At her HQ in Clapton, aka home sweet home, Lillie O’Brien makes uncommonly good jam. You may have seen it on sale at Leila’s Shop in Shoreditch, the Deli Downstairs in Victoria Park, or La Fromagerie in Marylebone and Highbury. The jars are tagged with old-fashioned utility labels, promising flavours such as Victoria plum and anise, quince and rosewater or Italian lemon and vanilla marmalade. She was pastry chef at St John Bread & Wine for four years before becoming a jam-maker (pretty cool job title), so her knowledge and skill is quite something. Here, she shares her raspberry and liquorice jam recipe.
You need a whopping heavy-bottomed pan. A Le Creuset is good. Lillie uses a Mauviel copper pan, which she says is worth investing in if you’re serious.

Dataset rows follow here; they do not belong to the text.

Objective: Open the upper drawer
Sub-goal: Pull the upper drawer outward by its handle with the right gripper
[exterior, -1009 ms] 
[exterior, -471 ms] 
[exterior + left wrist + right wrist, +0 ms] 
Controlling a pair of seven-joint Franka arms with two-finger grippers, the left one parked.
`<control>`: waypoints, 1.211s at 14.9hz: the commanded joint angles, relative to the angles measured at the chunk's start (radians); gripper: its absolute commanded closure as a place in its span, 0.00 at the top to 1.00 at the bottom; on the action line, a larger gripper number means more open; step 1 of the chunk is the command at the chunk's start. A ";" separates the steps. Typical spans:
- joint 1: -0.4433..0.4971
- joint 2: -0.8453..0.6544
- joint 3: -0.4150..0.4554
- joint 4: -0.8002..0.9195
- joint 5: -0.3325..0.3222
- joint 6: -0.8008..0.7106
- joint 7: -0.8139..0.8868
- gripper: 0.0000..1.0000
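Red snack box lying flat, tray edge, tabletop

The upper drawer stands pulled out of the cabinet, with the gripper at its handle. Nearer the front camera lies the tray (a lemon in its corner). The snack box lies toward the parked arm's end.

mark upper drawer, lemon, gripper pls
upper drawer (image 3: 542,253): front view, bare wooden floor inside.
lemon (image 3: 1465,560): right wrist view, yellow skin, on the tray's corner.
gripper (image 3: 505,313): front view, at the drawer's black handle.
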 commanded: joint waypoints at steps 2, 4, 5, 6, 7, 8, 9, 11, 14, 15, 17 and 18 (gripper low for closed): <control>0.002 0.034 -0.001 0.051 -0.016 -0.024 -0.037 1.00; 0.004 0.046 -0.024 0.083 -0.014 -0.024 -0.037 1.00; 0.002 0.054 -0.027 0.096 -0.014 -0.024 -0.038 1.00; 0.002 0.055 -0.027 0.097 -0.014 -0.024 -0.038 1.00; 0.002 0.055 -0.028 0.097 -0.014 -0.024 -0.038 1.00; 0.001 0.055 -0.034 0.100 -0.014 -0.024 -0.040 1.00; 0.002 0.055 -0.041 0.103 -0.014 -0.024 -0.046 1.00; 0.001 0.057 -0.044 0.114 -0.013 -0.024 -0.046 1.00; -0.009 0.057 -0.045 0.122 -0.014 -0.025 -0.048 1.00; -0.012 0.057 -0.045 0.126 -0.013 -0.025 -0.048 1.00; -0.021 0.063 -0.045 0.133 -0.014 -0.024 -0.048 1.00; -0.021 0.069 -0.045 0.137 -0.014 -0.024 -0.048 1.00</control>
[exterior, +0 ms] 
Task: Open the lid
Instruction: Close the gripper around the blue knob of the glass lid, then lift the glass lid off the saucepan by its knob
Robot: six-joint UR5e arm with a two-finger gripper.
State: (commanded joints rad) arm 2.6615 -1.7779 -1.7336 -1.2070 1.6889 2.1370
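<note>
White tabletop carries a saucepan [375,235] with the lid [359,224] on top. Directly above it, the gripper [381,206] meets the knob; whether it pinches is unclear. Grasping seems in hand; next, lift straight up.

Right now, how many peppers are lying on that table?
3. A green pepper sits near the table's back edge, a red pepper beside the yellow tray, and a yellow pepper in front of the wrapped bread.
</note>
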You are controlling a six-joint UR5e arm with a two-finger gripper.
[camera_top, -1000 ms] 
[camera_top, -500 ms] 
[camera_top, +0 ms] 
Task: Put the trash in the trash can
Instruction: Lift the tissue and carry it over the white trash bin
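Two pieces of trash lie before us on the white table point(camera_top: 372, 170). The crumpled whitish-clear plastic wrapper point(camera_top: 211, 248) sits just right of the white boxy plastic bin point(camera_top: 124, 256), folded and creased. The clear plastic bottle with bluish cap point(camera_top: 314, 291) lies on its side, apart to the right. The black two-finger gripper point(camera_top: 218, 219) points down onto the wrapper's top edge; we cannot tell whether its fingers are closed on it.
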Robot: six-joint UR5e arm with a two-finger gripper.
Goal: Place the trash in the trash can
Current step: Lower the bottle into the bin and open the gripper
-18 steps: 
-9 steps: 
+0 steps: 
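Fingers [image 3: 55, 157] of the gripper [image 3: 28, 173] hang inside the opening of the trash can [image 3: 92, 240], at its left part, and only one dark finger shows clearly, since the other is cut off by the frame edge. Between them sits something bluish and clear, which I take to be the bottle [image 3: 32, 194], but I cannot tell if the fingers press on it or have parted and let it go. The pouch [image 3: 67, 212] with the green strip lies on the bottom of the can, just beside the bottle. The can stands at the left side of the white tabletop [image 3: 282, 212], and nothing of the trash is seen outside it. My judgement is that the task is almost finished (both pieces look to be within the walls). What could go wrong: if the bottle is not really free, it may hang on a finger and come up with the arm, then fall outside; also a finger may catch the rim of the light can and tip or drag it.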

The copper conducts heat very efficiently so the jam reaches setting point more quickly, and you don’t end up cooking all the flavour out of your fruit.
Lillie’s jam tips
- You don’t always need jam sugar – that varies according to your fruit.
- Once the jam is boiling, I don’t stir it, because the cold air makes it spit. Do stir it every few minutes when it’s cooling down to prevent a skin forming.
- You don’t really need those wax discs for the top of the jars, but do sterilise them correctly and make sure they’re hot when you fill them with hot jam.
- Richmond Cookshop sell Mauviel copper pans.
- When you’re buying fruit, do remember that jam is ideal for using up fruit that might otherwise be rejected for being on the knobbly side.